• **WHAT YOU HAVE TO DO**
Determine which lines of the records include the word "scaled", and copy them.

(RECORD EXCERPTS begins)

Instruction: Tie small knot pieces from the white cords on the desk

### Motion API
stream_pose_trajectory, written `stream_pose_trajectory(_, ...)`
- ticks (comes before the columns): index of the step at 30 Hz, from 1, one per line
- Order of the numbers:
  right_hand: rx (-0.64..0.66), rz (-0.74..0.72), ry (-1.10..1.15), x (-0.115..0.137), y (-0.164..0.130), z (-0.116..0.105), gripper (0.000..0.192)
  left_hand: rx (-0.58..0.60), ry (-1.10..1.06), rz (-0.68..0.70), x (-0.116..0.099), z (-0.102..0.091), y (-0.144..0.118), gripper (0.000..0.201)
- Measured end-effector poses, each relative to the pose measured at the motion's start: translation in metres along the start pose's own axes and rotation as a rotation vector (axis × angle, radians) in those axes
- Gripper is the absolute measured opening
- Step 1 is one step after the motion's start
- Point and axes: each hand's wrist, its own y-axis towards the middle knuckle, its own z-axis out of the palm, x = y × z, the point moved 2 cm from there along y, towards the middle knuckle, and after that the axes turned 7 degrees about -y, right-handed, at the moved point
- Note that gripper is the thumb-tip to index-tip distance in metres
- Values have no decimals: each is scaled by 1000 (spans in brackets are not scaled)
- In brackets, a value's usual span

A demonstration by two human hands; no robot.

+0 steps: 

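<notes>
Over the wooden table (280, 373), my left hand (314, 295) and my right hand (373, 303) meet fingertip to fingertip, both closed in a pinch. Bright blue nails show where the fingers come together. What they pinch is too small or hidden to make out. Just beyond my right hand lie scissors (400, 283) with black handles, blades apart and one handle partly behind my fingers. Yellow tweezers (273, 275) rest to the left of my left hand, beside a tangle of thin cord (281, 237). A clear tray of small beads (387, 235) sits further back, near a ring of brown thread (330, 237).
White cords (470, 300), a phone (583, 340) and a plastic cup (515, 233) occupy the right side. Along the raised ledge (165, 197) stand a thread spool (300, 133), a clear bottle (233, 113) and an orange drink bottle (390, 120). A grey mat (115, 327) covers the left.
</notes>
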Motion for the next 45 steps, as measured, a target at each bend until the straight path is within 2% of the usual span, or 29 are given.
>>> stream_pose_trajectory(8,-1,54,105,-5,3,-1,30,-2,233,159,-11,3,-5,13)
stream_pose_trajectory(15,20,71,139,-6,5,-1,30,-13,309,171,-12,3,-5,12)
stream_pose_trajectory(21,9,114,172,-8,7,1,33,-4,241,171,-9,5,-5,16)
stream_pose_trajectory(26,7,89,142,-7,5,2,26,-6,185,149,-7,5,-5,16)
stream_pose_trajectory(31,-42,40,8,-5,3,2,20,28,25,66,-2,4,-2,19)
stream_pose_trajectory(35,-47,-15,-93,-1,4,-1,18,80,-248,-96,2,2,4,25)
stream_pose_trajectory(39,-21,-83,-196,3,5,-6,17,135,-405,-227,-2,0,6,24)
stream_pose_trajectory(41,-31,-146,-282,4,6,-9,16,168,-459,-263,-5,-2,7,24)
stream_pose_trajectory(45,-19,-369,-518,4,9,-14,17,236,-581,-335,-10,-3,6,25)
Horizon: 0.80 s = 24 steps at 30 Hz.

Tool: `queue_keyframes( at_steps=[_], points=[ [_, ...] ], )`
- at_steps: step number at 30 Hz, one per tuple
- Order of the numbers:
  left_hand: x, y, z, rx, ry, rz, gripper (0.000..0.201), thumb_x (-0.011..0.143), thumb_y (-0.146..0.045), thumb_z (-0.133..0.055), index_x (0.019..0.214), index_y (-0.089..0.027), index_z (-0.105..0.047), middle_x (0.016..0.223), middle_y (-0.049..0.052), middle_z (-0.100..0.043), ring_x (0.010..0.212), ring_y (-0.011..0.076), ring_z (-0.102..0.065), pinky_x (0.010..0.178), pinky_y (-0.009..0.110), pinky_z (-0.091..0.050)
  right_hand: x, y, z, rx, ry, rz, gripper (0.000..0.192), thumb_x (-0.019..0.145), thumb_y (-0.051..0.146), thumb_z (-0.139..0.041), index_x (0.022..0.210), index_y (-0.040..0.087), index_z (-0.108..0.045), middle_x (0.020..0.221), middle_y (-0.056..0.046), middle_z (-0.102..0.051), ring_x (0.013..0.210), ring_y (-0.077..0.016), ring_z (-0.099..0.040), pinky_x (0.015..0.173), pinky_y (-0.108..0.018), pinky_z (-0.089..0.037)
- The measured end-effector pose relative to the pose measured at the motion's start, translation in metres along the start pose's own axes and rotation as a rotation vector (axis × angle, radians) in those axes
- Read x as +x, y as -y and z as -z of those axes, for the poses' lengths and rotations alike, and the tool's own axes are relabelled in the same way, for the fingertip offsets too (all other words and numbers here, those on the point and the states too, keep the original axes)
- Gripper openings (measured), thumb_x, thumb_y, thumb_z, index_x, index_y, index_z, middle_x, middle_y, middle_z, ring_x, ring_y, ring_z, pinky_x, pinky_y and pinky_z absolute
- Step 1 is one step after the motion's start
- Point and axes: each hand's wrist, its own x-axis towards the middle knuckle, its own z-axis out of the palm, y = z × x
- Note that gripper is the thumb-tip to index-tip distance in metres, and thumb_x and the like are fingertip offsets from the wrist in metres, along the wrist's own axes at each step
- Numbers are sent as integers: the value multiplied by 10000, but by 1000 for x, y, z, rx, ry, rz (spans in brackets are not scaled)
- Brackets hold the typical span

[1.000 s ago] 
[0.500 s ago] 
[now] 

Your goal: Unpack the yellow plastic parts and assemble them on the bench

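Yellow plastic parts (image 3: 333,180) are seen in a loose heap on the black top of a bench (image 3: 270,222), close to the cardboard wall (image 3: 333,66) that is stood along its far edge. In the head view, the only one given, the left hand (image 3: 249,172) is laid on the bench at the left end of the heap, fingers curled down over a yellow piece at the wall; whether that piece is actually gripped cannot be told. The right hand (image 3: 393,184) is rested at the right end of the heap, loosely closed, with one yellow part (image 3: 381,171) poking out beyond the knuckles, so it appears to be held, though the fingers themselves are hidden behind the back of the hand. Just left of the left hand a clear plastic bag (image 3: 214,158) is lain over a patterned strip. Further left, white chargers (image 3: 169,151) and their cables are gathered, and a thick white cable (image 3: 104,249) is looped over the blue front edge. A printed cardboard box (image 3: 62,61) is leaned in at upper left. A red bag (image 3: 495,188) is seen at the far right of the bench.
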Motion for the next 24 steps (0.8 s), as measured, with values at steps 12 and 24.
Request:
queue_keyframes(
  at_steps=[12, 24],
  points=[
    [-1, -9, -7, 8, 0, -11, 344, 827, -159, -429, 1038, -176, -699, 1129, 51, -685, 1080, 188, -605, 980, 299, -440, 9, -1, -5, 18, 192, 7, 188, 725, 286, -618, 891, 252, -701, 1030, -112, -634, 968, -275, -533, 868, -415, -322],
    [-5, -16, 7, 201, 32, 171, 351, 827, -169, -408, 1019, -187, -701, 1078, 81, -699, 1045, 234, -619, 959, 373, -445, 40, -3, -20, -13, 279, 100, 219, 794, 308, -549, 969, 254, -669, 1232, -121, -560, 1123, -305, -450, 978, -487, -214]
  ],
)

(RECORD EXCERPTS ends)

• **RESPONSE TO THE EXERCISE**
- Values have no decimals: each is scaled by 1000 (spans in brackets are not scaled)
- Numbers are sent as integers: the value multiplied by 10000, but by 1000 for x, y, z, rx, ry, rz (spans in brackets are not scaled)

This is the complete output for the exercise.